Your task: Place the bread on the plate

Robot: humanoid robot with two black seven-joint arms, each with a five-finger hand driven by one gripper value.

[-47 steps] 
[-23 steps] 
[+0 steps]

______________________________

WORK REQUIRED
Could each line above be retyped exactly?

REPLY TO THE EXERCISE
Your task: Place the bread on the plate

Robot: humanoid robot with two black seven-joint arms, each with a five-finger hand driven by one gripper value.

[-47 steps] 
[-23 steps] 
[+0 steps]

The answer given is complete as it stands.